Слева, метрах в ста или меньше от нашего танка, из кустарника появилась „матильда“, которая с задранной до отказу вверх пушкой, болтаясь на ухабах, как робот, двигалась прямо в бок нашему танку. Несомненно, водитель этого танка и, возможно, остальной экипаж погибли, но мотор продолжал работать, и машина двигалась неуправляемая, пока не опрокинется набок в траншею или не завалится в воронку. Уже осталось с десяток метров до нас, но мой водитель не видел надвигавшуюся опасность. Я стал кричать ему: „Слева танк! Герасимов! Танк слева… слева!“ — в надежде, что перекричу рев моторов и грохот орудий.
Башнер, услышал мой крик, понял, что это фрицевский танк, моментально начал разворачивать пушку. Чтобы ударить по немцу… Не отрываясь от перископа, я успел закричать теперь уже Гаврилову: „Это наш танк!“ — башнер понял, а то бы еще и поджег своего… Мой танк плавно притормозил и начал разворачиваться вправо: вероятно, Герасимов уже заметил приближавшийся таран, но… избежать его уже было поздно, теперь только бы не перевернуться.
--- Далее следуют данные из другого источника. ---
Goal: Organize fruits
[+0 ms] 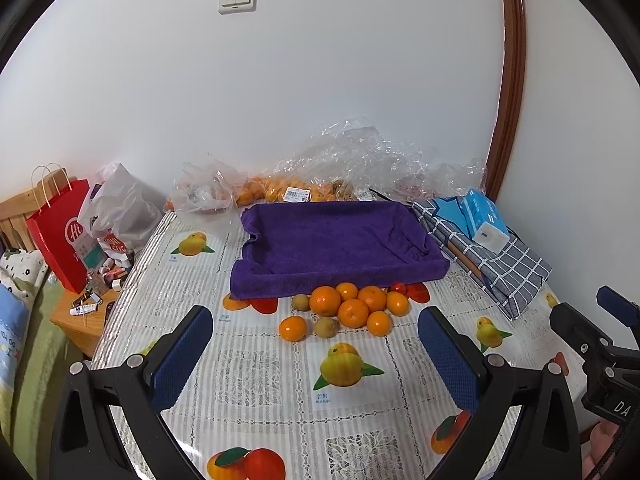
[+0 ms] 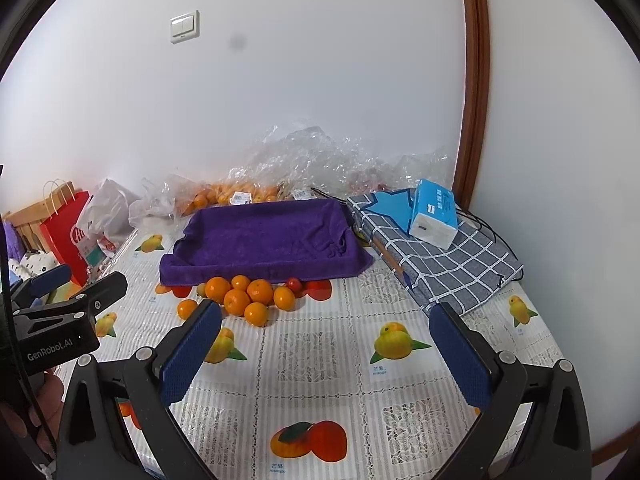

К счастью, удар прошел вскользь в самый перед нашего левого борта, не повредив направляющее колесо… Кто были эти погибшие ребята — товарищи по оружию, принявшие на себя часть общей тяжести боя за хутор, я так и не узнал.
Теперь мой танк шел значительно правее от насыпи. Слева примерно в 70—100 метрах от нас двигались два „валентайна“. И вдруг глухой удар, и наша машина будто дернулась назад, в башне вспыхнул мутно-красный огонь, и в нос поддало едкой горечью… радист Коля Кубарев резко присел, согнувшись, а меня как деревянным молотком ударило в правое колено. В следующие секунды еще удар, и в башне полыхнуло огнем и едкой гарью, пушку резко рвануло, а башнер сержант Гаврилов провалился вниз. Рев мотора оборвался, и в наступившей тишине я успел подумать — следующий снаряд будет для меня, — как в ту же секунду вот он!.. Я словно поплыл куда-то в вонючем дыму, но еще осилил дернуть стопорный тросик на крышке люка, разбитой головой толкнуть их и вывалиться из люка.